GET BACK TOGETHER
「絵麻ちゃん、産む気なの……?」


赤ちゃんがいると聞いた時、込み上げてきた感情は困惑よりも歓び。


大好きな人との赤ちゃん。

光輝の赤ちゃん。

絶対、産みたいって……


私は小さく頷いた。
そんな私を見た大知さんは困惑した表情を浮かべた。

「絵麻ちゃん、よく考えて。彼は父親になる気は無いよ」

「でも赤ちゃんを殺すことなんて出来ない……。それに私は、この子を産みたい……」

「絵麻ちゃん、まず明日ちゃんと産婦人科に行ってって。さっき先生が言ってた。ここは緊急外来だから専門医はいないから」

そう言われて辺りをみると、ベッドを囲うようにカーテンが掛かっているだけだった。

「絵麻ちゃん、しっかり考えて。
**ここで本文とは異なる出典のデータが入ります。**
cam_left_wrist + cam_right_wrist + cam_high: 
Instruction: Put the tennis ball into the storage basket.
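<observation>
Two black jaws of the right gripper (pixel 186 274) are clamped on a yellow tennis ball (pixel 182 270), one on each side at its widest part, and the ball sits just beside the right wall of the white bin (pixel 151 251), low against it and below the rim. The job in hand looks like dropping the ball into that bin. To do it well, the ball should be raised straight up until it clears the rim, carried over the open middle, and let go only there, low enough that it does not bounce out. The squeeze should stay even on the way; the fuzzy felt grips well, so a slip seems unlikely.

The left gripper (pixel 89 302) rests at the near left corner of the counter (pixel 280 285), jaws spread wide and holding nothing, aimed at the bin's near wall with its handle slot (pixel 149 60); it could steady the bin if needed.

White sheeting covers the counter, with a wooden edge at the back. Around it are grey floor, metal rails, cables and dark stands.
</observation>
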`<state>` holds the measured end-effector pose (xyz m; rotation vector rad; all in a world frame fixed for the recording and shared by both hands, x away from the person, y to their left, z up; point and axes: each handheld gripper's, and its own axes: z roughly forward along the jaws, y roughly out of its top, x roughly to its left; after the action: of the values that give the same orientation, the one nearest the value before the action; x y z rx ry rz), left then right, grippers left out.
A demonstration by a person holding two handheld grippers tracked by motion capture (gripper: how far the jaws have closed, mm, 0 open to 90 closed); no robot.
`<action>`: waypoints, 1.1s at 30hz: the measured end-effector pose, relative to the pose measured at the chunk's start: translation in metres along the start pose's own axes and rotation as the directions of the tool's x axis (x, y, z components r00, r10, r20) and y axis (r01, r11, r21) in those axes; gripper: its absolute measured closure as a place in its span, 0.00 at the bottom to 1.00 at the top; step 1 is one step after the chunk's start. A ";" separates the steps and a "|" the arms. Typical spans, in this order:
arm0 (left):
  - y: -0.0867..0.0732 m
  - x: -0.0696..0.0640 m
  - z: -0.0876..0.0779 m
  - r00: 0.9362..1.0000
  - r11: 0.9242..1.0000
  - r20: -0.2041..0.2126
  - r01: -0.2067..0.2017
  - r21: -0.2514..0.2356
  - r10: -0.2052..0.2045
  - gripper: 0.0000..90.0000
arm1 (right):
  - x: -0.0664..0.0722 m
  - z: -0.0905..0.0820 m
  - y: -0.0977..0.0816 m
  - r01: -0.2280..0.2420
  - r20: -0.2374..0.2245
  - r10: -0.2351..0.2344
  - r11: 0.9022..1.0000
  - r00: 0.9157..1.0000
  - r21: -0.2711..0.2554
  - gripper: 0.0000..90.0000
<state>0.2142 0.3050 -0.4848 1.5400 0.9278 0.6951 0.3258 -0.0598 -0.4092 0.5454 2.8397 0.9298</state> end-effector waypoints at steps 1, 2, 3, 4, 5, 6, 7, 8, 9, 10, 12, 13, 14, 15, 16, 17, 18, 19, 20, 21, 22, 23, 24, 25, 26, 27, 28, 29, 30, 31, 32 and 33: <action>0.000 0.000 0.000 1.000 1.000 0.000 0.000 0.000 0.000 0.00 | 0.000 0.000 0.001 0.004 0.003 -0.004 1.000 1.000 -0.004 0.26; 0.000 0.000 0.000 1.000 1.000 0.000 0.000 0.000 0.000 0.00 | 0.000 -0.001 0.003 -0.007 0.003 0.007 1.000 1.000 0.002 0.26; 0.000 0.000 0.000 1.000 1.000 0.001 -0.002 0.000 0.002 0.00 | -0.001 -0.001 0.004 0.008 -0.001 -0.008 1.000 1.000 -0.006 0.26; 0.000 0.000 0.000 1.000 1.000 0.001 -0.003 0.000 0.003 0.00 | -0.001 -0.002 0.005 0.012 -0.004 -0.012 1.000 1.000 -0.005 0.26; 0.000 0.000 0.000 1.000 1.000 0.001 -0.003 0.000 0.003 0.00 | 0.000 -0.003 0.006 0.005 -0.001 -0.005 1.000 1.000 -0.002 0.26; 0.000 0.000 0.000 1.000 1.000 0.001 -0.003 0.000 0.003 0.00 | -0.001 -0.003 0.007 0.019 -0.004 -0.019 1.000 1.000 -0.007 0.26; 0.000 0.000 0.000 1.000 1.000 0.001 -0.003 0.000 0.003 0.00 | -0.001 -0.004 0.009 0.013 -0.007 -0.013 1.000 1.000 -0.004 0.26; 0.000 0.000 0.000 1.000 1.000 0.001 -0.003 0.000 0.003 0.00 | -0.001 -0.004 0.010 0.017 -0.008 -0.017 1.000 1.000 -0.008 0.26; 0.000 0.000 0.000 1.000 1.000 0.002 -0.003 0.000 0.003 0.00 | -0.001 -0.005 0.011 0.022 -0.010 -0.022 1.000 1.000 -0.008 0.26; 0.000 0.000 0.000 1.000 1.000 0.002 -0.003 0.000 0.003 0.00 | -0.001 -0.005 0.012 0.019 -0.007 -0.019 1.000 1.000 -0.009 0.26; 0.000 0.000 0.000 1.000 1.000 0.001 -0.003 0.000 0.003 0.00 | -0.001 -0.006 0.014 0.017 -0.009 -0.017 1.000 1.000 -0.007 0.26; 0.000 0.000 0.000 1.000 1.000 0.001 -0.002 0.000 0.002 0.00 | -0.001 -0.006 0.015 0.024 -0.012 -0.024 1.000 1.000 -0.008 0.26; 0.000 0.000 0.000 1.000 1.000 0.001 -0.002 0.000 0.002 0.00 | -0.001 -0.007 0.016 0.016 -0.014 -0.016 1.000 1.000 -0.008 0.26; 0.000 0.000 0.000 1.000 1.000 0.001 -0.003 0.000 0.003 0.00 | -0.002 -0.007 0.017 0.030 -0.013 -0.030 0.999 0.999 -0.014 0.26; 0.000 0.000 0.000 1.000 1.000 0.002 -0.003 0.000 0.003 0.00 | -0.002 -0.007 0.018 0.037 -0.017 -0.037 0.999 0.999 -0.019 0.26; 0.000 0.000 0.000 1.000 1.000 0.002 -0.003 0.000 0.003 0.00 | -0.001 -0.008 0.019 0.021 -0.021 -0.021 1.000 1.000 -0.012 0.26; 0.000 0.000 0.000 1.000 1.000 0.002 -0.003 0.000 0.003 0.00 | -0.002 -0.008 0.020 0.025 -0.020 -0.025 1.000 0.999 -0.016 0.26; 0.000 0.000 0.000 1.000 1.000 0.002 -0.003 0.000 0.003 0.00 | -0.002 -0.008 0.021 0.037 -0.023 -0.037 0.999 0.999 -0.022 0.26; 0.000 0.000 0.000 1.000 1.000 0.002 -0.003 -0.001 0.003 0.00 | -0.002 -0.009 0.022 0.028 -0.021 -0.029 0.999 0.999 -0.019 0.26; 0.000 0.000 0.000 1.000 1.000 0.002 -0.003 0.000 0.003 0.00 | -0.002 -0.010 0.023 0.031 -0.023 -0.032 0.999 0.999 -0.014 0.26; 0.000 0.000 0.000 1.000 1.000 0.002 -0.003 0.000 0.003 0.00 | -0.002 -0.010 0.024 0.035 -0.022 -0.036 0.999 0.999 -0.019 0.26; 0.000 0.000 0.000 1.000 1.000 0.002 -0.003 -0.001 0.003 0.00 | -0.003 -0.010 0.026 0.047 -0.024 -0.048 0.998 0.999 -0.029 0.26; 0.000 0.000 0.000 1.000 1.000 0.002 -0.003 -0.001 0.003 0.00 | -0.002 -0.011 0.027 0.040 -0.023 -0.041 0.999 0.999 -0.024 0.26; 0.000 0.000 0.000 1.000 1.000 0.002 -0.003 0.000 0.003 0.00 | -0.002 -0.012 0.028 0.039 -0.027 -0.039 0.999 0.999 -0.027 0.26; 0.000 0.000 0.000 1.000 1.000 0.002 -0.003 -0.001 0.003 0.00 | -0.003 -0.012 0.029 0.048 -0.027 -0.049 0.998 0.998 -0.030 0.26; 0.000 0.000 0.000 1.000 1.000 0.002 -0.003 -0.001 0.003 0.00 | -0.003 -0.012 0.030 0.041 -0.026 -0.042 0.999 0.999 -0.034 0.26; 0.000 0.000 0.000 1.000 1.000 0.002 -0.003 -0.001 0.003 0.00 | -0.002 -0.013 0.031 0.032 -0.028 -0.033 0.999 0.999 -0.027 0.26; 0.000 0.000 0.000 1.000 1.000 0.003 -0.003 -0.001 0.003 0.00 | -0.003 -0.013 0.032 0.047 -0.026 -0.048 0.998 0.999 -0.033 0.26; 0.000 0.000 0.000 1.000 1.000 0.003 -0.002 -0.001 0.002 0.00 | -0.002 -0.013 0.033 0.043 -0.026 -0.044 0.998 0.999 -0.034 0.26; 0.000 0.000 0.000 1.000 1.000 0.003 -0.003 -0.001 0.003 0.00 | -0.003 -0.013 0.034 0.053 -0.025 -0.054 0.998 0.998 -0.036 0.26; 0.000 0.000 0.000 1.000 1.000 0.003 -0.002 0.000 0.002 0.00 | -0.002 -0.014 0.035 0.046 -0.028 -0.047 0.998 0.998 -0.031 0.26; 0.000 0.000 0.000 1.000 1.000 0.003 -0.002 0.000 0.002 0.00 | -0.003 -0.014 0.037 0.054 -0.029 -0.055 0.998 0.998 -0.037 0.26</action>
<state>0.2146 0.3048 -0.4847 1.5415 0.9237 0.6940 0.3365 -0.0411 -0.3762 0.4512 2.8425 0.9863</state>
俺は親になったことも無いから偉そうなことは言えないけど、人の親になるってことは簡単なことじゃないと思う。だから病院に行って診てもらって冷静になって考えるべきだ。まだ時間はあるだろうから」

冷静に考える……。

「目が覚めたら声を掛けてって言われてるから、俺は先生に声を掛けて来るよ。待ってて」

そう言うと大知さんはカーテンを開けて出て行った。